IBM has unveiled new Watson-powered imaging solutions for healthcare providers at the Radiological Society of North America Annual Meeting (RSNA 2016).

The solutions from Watson Health and Merge Healthcare are being showcased at the event, which is being held from 27 November to 1 December.

Watson Health will exhibit a new cognitive peer review tool that enables healthcare professionals reconcile differences between a patient’s clinical evidence, and data in that patient’s electronic health record (EHR).

A cognitive data summarization tool will allow radiologists, cardiologists, and other physicians to gather patient-specific clinical information, which can be used while interpreting imaging studies or diagnosing and treating patients.

Watson Health’s cognitive physician support tool will enable doctors to take healthcare decisions based on integrating imaging data with other types of patient data, while cognitive image review tool will allow emergency room physicians to diagnose a stroke or brain bleed in a trauma patient by identifying relevant evidence in a patient record.      

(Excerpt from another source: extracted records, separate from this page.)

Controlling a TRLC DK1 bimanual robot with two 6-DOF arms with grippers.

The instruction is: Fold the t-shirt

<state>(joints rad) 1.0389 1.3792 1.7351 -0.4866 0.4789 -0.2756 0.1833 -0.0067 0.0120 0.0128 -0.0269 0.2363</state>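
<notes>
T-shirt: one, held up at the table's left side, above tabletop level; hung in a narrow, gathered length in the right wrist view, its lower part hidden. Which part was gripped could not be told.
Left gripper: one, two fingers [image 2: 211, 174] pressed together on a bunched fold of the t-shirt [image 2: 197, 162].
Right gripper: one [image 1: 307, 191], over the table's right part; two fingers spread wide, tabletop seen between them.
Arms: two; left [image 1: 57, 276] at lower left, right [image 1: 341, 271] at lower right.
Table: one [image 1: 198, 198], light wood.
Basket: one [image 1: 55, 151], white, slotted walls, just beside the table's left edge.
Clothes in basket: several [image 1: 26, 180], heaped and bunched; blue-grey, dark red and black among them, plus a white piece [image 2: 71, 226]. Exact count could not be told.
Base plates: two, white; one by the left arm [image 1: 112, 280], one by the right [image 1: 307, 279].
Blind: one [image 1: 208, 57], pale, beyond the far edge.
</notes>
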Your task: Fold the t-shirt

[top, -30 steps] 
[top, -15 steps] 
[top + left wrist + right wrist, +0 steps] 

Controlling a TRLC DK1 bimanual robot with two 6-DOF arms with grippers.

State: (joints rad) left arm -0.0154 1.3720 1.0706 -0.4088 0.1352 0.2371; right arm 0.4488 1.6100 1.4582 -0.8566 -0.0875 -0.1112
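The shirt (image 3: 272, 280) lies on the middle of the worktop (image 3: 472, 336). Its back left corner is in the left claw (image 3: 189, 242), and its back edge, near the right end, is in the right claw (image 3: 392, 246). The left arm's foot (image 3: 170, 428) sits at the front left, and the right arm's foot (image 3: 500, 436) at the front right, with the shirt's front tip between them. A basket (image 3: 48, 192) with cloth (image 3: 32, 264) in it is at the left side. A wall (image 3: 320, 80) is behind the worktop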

Merge’s Marktation, which is a new process to interpret medical images, will help physician to improve image reading speed and accuracy. It can be used in mammography application.

Watson clinical integration module is a cloud application that will allow radiologists to overcome errors in medical imaging such as base rate neglect, anchoring, bias, framing bias, and premature closure.

Lesion segmentation and tracking module will help radiologists to interpret and report comparison exams in cancer patients and for other patient conditions that require longitudinal tracking.

IBM Watson Health imaging vice president Anne LeGrand said: “The breadth and depth of Watson-powered solutions on display at RSNA 2016 from Watson Health’s imaging group and from Merge are unmatched among the AI community, and showcase how IBM is bringing cognitive computing to healthcare in clinically meaningful ways.”


Image: IBM Watson Health's cognitive computing demo for radiologists at RSNA 2016. Photo: courtesy of Flickr / IBM.